Originally Posted by *baby_baby_mommy* 
Did you have your mouth washed out with soap? I did and I don't recommend passing it on.

I sure did! And it didn't fix anything! Dh did too, and he thinks it was a proper consequince. However, I don't think it worked considering that he cursed at his mom until his dad beat him up, literally. Which I think is TOTAL child abuse. So obviously the soap thing didn't work for him. But I am looking for alternatives so I can have a stronger case. We are both totally GD believers, but dh seems to think this is GD??


----------



## ann_of_loxley (Sep 21, 2007)

Personally I think its child abuse. I have had this done to me as well (however on a lighter note - Neutrogena soap is very sweet and atcually nice tasting lol)

She may be 'doing it herself'...but why? So she wouldnt really be doing it herself would she...she would be doing it out of fear for something else. If I were bigger and stronger than you and you were afraid of me, I could get you to shoot yourself as well - and then claim that I didnt do it as you were the one holdig the gun. ???

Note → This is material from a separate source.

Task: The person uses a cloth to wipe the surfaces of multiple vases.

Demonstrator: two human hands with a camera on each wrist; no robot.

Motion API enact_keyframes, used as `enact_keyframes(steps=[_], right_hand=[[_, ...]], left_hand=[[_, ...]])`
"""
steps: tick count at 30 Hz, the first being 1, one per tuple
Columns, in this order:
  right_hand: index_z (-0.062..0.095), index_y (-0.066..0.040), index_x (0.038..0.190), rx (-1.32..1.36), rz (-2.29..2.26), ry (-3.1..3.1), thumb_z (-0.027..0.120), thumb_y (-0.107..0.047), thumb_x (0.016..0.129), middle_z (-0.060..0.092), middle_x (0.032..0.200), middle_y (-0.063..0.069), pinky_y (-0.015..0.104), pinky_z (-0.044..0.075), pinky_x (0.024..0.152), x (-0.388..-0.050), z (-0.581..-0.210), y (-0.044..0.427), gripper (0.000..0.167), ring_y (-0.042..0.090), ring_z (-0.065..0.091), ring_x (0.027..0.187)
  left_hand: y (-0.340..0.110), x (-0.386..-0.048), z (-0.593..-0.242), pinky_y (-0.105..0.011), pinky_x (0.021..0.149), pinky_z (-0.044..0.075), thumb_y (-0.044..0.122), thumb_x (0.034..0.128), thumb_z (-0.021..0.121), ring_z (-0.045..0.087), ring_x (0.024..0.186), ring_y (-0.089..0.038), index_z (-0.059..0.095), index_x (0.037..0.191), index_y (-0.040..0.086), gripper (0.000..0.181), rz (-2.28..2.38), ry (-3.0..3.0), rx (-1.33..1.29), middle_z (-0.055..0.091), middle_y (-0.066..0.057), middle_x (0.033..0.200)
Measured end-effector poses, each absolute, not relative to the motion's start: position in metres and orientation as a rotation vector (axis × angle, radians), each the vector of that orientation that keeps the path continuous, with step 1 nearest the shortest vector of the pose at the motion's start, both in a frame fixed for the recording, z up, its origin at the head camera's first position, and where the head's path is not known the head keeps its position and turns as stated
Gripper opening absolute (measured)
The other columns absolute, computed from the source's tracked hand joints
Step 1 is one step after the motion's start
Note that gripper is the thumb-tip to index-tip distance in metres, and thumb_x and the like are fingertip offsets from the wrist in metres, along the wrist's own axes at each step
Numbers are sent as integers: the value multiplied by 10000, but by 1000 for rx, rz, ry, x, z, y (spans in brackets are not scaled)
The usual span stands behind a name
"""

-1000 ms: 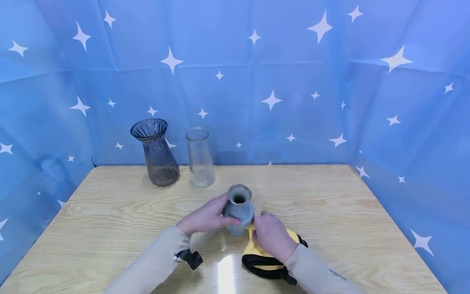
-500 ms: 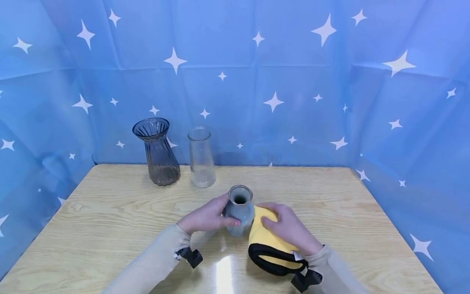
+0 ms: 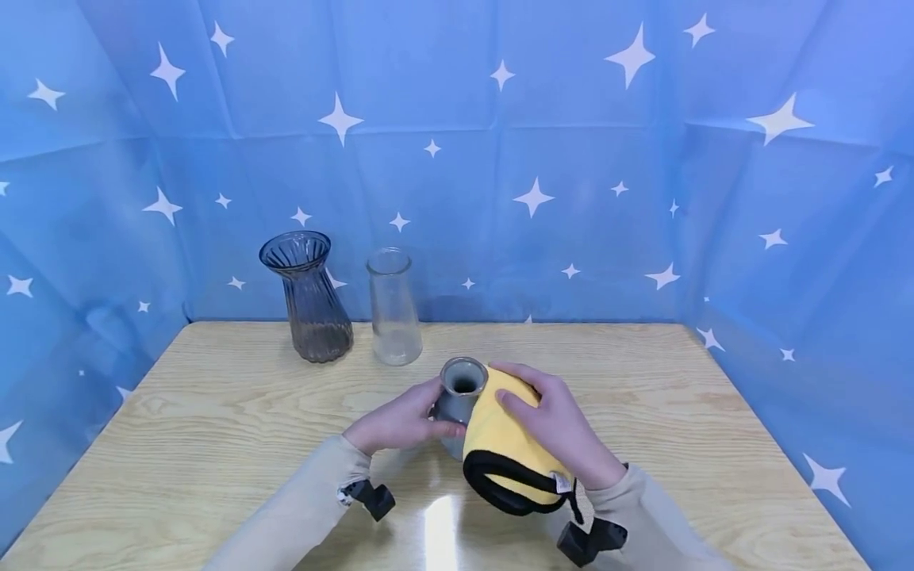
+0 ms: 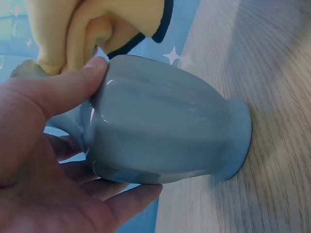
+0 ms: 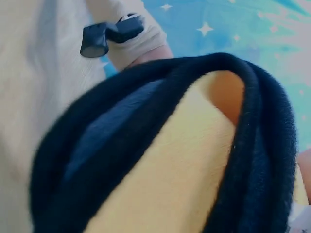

I do not think it is a good idea at all to 'teach our children a lesson' (call it natural concequence if you like - though that is not in any way a natural concequence...it is a punishment. Simple as, no need to sugar coat it! A natural concequence is something that happens that you have no control over. Your child wants to go outside. Its muddy outside. You ask them to put their shoes on first. They dont want to. You let them know that if they dont put their shoes on then their feet will get dirty because its muddy outside. They still dont want to. They go outside. Their feet get muddy. That is a natural concequence. A punishment however is doing something to your child. Even if they hold the soap in their own hand, no child will willingly shove soap down their gob - you are still doing it to them anyway you look at it! A punishment says: You did this so now I am going to do this to you.) by instilling fear in them. I would like my own DS to do the right thing becaue it is the right thing to do - not because he is afraid of what might happen to him. If a child is punished for what they do that teaches them a few things: 1). Dont get caught. 2). Find a better way to still do what you want to do without getting caught. 3). Selfishness - teaches them to think of themselves only...what might happen to them if they get caught...you know, the 'punishment'. But thats not really what is desires because lets face it, we will not always be around our children but I would still like my child to do the right thing even if I am not around him. I dont want him thinking...'okay no one is looking, let me do this thing that is wrong now - there is no way they will find out, so I dont have to worry about getting punished, which obviously I dont like happening to me'. So when your child is out with their mates and no one else is around, they are a swearing like a sailor! (or stealing, or hitting, or being rude, or spray painting the girls bathrooms, etc)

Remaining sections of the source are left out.